Nunca el hombre podrá apropiarse del absoluto porque él es relativo, limitado. Ante la experiencia de fragilidad y desamparo que vive –hoy más profundamente que antes por la desacralización que señaláramos–, se busca el salto al absoluto para resolver las incertezas.
Nuevamente se ha desatado la tierra de su sol. Pero esta vez no porque Dios haya muerto, ni porque lo hayamos olvidado envueltos en la banalidad del mundo actual, sino por buscarlo equivocadamente en gestos absolutos reñidos con la finitud de la condición humana. Nunca el hombre podrá apropiarse del absoluto porque él es relativo, limitado. Ante la experiencia de fragilidad y desamparo que vive –hoy más profundamente que antes por la desacralización que señaláramos–, se busca el salto al absoluto para resolver las incertezas.

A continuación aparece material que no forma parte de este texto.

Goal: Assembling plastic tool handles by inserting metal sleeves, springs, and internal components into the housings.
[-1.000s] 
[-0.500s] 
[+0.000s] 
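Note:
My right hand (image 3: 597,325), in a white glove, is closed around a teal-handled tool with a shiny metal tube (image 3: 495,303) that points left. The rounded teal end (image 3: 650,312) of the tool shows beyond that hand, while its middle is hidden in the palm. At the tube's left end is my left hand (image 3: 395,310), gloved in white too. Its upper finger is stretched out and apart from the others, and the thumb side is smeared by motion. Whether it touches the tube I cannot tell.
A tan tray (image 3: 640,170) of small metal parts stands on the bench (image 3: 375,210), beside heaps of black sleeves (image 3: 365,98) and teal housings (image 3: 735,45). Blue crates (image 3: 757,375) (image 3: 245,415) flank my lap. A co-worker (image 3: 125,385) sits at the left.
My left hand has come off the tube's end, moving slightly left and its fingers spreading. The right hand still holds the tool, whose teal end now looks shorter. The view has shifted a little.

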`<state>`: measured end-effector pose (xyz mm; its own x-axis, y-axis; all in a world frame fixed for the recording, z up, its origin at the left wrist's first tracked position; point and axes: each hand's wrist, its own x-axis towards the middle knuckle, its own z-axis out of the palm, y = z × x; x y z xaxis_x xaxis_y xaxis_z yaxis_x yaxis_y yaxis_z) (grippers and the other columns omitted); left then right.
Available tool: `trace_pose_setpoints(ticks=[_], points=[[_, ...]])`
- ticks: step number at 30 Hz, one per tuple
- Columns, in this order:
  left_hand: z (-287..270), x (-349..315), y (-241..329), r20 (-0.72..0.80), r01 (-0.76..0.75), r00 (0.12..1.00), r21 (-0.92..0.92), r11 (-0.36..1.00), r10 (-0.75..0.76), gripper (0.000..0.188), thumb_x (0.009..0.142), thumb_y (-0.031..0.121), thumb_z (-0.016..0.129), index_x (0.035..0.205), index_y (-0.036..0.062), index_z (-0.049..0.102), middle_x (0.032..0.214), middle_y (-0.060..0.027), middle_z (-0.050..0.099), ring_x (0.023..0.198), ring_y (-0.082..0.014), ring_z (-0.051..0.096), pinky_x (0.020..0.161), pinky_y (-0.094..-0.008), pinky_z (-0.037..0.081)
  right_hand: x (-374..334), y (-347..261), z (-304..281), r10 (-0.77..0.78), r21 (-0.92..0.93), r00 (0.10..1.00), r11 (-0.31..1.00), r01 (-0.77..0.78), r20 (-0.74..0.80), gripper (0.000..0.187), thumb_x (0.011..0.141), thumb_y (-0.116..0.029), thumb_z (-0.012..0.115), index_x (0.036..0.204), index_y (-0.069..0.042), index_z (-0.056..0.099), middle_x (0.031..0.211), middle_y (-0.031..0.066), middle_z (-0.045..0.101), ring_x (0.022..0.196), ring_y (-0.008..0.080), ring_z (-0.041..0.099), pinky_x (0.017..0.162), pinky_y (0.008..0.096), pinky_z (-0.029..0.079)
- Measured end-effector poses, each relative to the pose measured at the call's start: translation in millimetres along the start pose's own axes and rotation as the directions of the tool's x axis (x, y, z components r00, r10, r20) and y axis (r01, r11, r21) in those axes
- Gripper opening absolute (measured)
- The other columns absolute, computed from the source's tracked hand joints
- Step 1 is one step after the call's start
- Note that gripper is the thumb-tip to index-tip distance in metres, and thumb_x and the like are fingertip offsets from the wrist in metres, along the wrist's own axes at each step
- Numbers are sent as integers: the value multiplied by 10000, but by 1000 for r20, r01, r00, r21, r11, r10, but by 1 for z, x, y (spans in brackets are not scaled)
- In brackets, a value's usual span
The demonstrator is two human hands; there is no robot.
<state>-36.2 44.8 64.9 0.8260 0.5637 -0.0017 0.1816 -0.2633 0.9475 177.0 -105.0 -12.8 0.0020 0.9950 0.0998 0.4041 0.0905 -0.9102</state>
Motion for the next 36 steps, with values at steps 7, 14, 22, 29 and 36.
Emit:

Algo inexplicable y tal vez inevitable, nos impide ejercer lo único que nos está permitido como seres racionales y finitos: frenar los dogmatismos, que siempre son irracionales, cultivar la fe en los otros hombres y en una razón amplia y flexible –que acepte al diferente– a la que debemos retornar. Creo con fervor que tenemos la obligación de hacer de la tolerancia un modo de vida y de pensamiento para recuperar un mundo equilibrado que, peligrosamente, se aleja de nosotros cada vez más raudamente.